Время писать - Азимов Айзек - Страница 2
- Предыдущая
- 2/3
- Следующая
Он ничего подобного не сделал. Вместо этого он серьезно посмотрел на меня и произнес:
– Послушай, ведь ты меня просишь вмешаться в законы вероятности.
– Именно так.
– Но это не просто, – сказал он.
– Конечно, не просто, – ответил я, – Иначе стал ли бы я тебя просить? Я бы сам это сделал, Только ради трудных задач обращаюсь я к столь могущественным и превосходным, как ты.

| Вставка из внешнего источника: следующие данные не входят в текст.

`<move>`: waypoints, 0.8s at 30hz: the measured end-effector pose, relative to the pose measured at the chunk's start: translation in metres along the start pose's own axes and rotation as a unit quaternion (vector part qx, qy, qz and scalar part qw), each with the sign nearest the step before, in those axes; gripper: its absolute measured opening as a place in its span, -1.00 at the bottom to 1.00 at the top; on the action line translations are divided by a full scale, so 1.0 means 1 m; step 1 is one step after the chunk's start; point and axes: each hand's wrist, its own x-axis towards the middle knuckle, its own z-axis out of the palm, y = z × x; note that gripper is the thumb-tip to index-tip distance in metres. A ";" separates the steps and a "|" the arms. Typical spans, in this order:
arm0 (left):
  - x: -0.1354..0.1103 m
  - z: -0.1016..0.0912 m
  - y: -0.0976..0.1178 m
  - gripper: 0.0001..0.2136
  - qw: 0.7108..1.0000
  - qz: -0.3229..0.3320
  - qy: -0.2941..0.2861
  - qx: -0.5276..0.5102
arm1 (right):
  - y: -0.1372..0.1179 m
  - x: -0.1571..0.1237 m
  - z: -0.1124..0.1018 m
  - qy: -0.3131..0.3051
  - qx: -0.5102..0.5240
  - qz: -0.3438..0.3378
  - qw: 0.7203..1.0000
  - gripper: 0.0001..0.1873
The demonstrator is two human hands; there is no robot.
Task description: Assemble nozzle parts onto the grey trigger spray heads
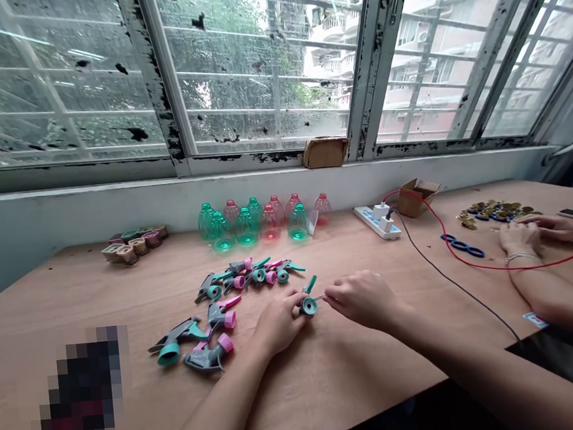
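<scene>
Near the middle of the table my left hand [280, 321] is closed around a grey and teal trigger spray head [308, 306], whose round teal collar faces me and whose teal lever points up. To its right, my right hand [363, 298] pinches a thin, rod-like piece [320, 297] that reaches to the side of the spray head. Most of that piece is hidden in my fingers, so its kind is unclear. Left of my left hand lie loose spray heads with pink or teal collars [206, 357], and a group of several more [259, 274] sits farther back.
Green and red clear bottles [246, 228] stand by the wall. A white power strip [378, 224] with cables and a cardboard box [417, 198] are to their right. Small containers [133, 245] sit back left. A person's hands [519, 238] work at the right near gold pieces [504, 210].
</scene>
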 end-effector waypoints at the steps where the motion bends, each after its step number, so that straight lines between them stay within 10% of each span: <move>1: 0.000 0.000 -0.001 -0.75 1.000 -0.001 -0.012 -0.004 | -0.002 0.000 -0.003 -0.006 -0.013 -0.014 1.000 -0.63; 12: 0.000 -0.005 -0.001 -0.79 0.995 0.050 -0.082 0.027 | -0.014 -0.013 0.006 -0.024 -0.010 -0.012 1.000 -0.67; 24: -0.002 -0.005 0.002 -0.80 0.997 0.050 -0.064 0.008 | -0.004 -0.033 0.051 0.091 0.154 0.075 0.981 -0.58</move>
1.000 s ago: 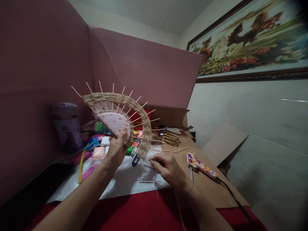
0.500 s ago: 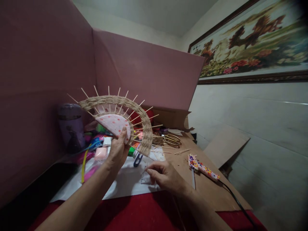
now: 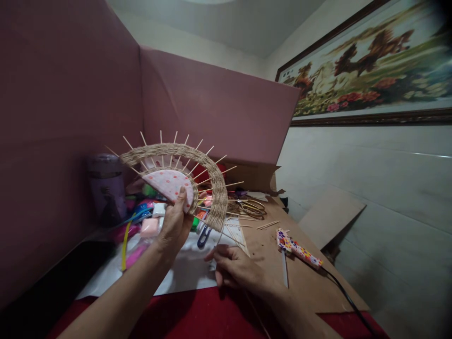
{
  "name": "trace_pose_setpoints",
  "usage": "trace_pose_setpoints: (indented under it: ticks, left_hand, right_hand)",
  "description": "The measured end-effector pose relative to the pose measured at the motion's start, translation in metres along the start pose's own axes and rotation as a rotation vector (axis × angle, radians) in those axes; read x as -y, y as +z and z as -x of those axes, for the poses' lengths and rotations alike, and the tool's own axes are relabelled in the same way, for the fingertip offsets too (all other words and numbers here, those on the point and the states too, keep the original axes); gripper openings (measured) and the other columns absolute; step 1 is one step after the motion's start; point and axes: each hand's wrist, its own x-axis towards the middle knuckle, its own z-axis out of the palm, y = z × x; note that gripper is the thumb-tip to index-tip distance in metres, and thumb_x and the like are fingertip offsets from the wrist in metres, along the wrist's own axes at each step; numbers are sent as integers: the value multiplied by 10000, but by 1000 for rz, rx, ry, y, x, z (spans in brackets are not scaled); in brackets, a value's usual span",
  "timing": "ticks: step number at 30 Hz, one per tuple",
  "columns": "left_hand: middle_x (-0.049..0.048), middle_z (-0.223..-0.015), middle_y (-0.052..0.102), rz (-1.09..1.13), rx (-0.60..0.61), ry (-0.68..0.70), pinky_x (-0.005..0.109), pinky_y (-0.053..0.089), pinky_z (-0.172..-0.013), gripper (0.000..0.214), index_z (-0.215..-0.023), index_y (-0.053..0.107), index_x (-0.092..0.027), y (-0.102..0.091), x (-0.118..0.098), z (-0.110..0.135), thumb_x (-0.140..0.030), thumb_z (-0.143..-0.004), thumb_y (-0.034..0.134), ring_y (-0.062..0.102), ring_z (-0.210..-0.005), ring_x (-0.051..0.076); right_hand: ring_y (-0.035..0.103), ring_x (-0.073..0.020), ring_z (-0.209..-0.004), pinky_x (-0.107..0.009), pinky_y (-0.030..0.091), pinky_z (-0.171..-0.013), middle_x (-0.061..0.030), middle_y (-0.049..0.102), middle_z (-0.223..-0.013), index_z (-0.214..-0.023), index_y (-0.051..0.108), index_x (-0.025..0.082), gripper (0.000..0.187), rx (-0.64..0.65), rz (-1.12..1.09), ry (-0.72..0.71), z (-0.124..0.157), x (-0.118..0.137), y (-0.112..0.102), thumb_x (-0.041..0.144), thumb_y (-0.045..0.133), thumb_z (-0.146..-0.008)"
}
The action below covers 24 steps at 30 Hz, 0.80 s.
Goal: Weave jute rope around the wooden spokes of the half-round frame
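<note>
My left hand [image 3: 177, 220] grips a fan-shaped weaving [image 3: 216, 188] by its polka-dot half-round centre [image 3: 173, 183], thumb on the front. Thin wooden sticks radiate from that centre through a wide band of woven twine, their tips poking past its outer edge. Below the band's lower right end, my right hand [image 3: 235, 266] has curled fingers closed on a thin strand of twine [image 3: 219, 238]. The strand runs up toward the band, and a loose length hangs below the hand over the red cloth. A dark blue-handled cutter [image 3: 204, 236] lies behind, between the hands.
A floral-patterned glue gun [image 3: 296, 248] with a black cord lies on the cardboard [image 3: 318, 292] at right. Scissors [image 3: 252, 207] and loose sticks [image 3: 268, 224] lie behind. Colourful clay packs [image 3: 149, 227] and a purple tumbler [image 3: 107, 190] stand left, near pink panels [image 3: 215, 103].
The weaving has shifted slightly right and down in view with my left hand. My right hand has turned, its fingers curling lower and its index finger pointing left.
</note>
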Motion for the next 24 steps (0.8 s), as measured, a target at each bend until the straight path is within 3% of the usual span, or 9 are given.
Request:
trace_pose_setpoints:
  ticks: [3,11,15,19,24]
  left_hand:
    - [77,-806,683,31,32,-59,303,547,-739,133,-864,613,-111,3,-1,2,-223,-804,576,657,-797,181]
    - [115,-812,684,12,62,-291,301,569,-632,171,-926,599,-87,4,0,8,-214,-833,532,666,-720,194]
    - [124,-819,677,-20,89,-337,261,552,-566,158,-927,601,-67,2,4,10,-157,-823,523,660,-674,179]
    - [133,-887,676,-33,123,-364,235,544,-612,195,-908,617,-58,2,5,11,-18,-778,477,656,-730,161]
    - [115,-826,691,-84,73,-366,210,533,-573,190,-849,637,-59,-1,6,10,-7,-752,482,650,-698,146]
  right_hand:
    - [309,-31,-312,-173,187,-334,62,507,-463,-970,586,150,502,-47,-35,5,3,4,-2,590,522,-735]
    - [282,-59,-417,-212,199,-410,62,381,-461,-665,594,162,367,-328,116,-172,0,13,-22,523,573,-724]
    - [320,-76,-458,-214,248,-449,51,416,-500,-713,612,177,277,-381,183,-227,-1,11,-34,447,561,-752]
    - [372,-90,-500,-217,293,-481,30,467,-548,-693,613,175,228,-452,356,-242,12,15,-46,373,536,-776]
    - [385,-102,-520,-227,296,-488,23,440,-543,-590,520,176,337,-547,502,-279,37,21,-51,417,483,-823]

Грубо до тошноты, однако помогает в разговоре с демоном, у которого пунктик насчет маленького роста и круглого брюшка.
Моя логика ему понравилась, и он сказал:
– Я же не говорю, что это невозможно.
– Отлично.
– Надо будет поднастроить джинвиперовский континуум твоего мира.
– Точно сказано. Ты это у меня прямо с языка снял.
– Мне придется добавить несколько узлов взаимосвязи континуума с твоим другом – вот с тем, у которого все время опасность просрочки. Кстати, а что это такое?
Я объяснил, и он с некоторым придыханием сказал:
– А, понимаю. У нас такие вещи используются в самых эфирных проявлениях привязанности. Пропусти момент – и твой предмет уже никогда тебе этого не скажет. Помню, как-то раз…
Но я избавлю вас от несущественных подробностей его сексуального опыта.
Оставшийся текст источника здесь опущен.